可以约束一个Pod只能在特定的节点上运行，nodeSelector是节点选择约束的最简单

1.添加标签到节点

kubectl label nodes k8snode1 distribute=k8snode1

kubectl get nodes --show-labels

2.添加nodeSelector字段到Pod配置中

apiVersion: v1
kind: Pod
metadata:
  name: nginx
  labels:
    env: test
spec:
  containers:
  - name: nginx
    image: nginx
    imagePullPolicy: IfNotPresent
  nodeSelector:
    distribute: k8snode1

目前有两种类型的节点亲和性，分别为 requiredDuringSchedulingIgnoredDuringExecution 和preferredDuringSchedulingIgnoredDuringExecution。你可以视它们为“硬需求”和“软需求”

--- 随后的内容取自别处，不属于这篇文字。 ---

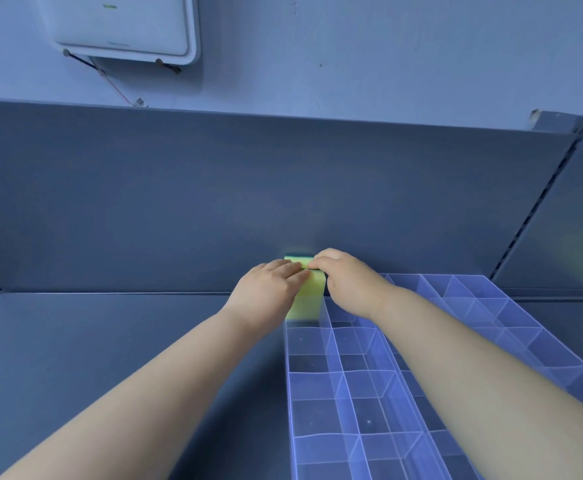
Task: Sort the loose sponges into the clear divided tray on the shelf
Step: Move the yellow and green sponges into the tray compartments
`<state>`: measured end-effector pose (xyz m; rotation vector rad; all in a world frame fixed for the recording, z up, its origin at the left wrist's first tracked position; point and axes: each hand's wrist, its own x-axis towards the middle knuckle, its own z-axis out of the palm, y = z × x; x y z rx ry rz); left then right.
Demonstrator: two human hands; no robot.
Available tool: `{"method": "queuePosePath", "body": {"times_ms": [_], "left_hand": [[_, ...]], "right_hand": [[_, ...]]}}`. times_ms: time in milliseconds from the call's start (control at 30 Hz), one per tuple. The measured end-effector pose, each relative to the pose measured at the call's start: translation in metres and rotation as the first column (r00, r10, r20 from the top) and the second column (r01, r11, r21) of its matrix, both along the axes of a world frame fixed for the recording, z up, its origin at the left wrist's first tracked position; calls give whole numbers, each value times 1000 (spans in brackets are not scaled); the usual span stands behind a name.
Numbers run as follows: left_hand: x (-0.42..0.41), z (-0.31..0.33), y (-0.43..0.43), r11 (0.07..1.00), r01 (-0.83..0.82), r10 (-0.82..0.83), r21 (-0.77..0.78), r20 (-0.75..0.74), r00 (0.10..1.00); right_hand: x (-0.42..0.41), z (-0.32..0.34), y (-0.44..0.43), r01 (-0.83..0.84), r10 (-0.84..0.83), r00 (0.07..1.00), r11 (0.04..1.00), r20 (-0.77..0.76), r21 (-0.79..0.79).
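Because the yellow sponge [305, 303], standing in the far-left corner cell of the clear divided tray [289, 382], is likely light and compressible, we press it with our left hand [266, 292] flat while our right hand [347, 282] pinches its top edge.

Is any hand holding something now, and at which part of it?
The yellow sponge, at its upper edge: the right hand grips the right corner, the left hand lays straight fingers on it.

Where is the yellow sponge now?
Centre of the head view: the yellow sponge stands at the far left corner of the clear divided tray, by the back panel, left hand and right hand on top.
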<state>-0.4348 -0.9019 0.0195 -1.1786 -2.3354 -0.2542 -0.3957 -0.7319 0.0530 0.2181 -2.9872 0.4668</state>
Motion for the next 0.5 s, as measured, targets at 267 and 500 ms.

.requiredDuringSchedulingIgnoredDuringExecution 的示例将是 “仅将 Pod 运行在具有 Intel CPU 的节点上”，而preferredDuringSchedulingIgnoredDuringExecution 的示例为 “尝试将这组 Pod 运行在 XYZ 故障区域，如果这不可能的话，则允许一些 Pod 在其他地方运行”。

亲和性分类

nodeAffinity

apiVersion: kubescheduler.config.k8s.io/v1beta1
kind: KubeSchedulerConfiguration

profiles:
  - schedulerName: default-scheduler
  - schedulerName: foo-scheduler
    pluginConfig:
      - name: NodeAffinity
        args:
          addedAffinity:
            requiredDuringSchedulingIgnoredDuringExecution:
              nodeSelectorTerms:
              - matchExpressions:
                - key: scheduler-profile
                  operator: In
                  values:
                  - foo

Pod亲和性

apiVersion: v1
kind: Pod
metadata:
  name: with-pod-affinity
spec:
  affinity:
    podAffinity:
      requiredDuringSchedulingIgnoredDuringExecution:
      - labelSelector:
          matchExpressions:
          - key: security
            operator: In
            values:
            - S1
        topologyKey: topology.kubernetes.io/zone
    podAntiAffinity:
      preferredDuringSchedulingIgnoredDuringExecution:
      - weight: 100
        podAffinityTerm:
          labelSelector:
            matchExpressions:
            - key: security
              operator: In
              values:
              - S2
          topologyKey: topology.kubernetes.io/zone
  containers:
  - name: with-pod-affinity
    image: k8s.gcr.io/pause:2.0

可以通过key： app values:为元数据定义的值的方式实现多个pod同时部署到一个节点中或者多个节点中

污点

节点亲和性是 Pod 的一种属性，它使 Pod 被吸引到一类特定的节点（这可能出于一种偏好，也可能是硬性要求）。污点（Taint）则相反——它使节点能够排斥一类特定的 Pod。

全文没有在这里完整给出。